What is required:
Using the data that follows, return exactly the lines from the one that contains "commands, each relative" through the one that contains "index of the", ends included.

• • • • • • •

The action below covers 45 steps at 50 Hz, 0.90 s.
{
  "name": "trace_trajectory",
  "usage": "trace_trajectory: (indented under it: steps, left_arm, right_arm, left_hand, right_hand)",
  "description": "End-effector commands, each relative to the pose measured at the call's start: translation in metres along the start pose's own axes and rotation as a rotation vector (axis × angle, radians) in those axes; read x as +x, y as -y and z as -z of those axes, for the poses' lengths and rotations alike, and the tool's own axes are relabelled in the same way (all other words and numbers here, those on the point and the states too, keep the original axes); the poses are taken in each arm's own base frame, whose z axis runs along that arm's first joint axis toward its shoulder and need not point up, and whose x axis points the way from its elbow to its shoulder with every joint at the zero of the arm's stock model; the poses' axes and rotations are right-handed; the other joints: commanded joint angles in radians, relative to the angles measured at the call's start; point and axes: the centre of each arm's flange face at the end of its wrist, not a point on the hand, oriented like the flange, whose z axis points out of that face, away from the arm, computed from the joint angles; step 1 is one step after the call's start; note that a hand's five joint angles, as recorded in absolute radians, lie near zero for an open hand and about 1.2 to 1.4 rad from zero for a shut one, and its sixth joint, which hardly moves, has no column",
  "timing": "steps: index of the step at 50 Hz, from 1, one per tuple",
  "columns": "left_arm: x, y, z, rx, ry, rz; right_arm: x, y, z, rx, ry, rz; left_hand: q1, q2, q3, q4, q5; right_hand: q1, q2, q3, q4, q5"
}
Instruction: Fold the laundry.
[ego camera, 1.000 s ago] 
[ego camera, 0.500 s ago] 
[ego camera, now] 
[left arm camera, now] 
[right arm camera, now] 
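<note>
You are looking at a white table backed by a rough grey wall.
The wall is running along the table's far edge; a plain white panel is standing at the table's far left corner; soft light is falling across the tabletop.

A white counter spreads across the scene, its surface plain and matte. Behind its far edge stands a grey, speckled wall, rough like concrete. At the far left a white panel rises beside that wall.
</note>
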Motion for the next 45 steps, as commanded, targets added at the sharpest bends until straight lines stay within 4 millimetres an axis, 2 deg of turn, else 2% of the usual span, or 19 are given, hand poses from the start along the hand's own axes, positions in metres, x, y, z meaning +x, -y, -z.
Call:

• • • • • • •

Result for this task:
  "description": "End-effector commands, each relative to the pose measured at the call's start: translation in metres along the start pose's own axes and rotation as a rotation vector (axis × angle, radians) in those axes; read x as +x, y as -y and z as -z of those axes, for the poses' lengths and rotations alike, and the tool's own axes are relabelled in the same way (all other words and numbers here, those on the point and the states too, keep the original axes); the poses are taken in each arm's own base frame, whose z axis runs along that arm's first joint axis toward its shoulder and need not point up, and whose x axis points the way from its elbow to its shoulder with every joint at the zero of the arm's stock model; the poses' axes and rotations are right-handed; the other joints: commanded joint angles in radians, relative to the angles measured at the call's start; point and axes: the centre of each arm's flange face at the end of its wrist, not a point on the hand, oriented like the flange, whose z axis points out of that face, away from the arm, computed from the joint angles; step 1 is one step after the call's start; note that a hand's five joint angles, as recorded in absolute radians, lie near zero for an open hand and about 1.2 to 1.4 rad from zero for a shut one, and its sixth joint, which hardly moves, has no column",
  "timing": "steps: index of the step at 50 Hz, from 1, one per tuple",

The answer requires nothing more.